気まぐれ読書手帖

2018-05-13

86―エイティシックス―Ep.4 ―アンダー・プレッシャー―(★★★★☆)

ついに運命の再会を果たしたシンとレーナ。どことなくいい雰囲気を醸し出す二人に、フレデリカとクレナは戦慄し、そして気を揉むライデンらの苦労は留まることを知らない。しかしそんな束の間の休息を破り、レーナを作戦司令とする新部隊に初任務が下った。共和国85区内北部、旧地下鉄ターミナル。地下深くに築かれたレギオンの拠点が、その口をあけて彼らを待つ。そこに見えるのは闇。レギオンの、共和国の、そして彼の国が虐げた者たちの、闇。シンとレーナ―二人が出会った後、初めての共闘を描く『Ep.4』!“地の底からの呼び声が、彼らに新たな試練を告げる。”
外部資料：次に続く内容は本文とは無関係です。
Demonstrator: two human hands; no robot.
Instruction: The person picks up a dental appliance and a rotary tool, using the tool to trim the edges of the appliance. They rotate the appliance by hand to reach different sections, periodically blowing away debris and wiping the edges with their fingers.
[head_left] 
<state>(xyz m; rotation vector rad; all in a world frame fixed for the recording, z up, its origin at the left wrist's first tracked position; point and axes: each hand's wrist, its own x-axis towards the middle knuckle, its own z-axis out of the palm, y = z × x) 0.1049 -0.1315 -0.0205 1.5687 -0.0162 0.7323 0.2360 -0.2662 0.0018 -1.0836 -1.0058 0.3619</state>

シリーズ4冊目。前回作者があとがきで触れたように序盤は確かに86にしてはラブコメ風味。レーナがシンの目の前で自分の気持ちを吐露して泣けたことは彼女にとって大きな救いなはず。シンがレーナを名前で呼ぶようになったのも嬉しかった。フレデリカやクレナは嫉妬しまくりだったけど(笑)自分の失恋と同時にレーナの背中を押したアネットに好印象。
中盤からは86らしい緊迫した戦いの連続。せっかく距離が縮まったかと思ったシンとレーナの仲も最後の展開で呆気なく崩れていく。シンたちを取り巻く「差別」という壁が痛々しい、レーナは今後どうやってシンに接していくのか。油断できない戦況の中で少しでも皆が救われますように。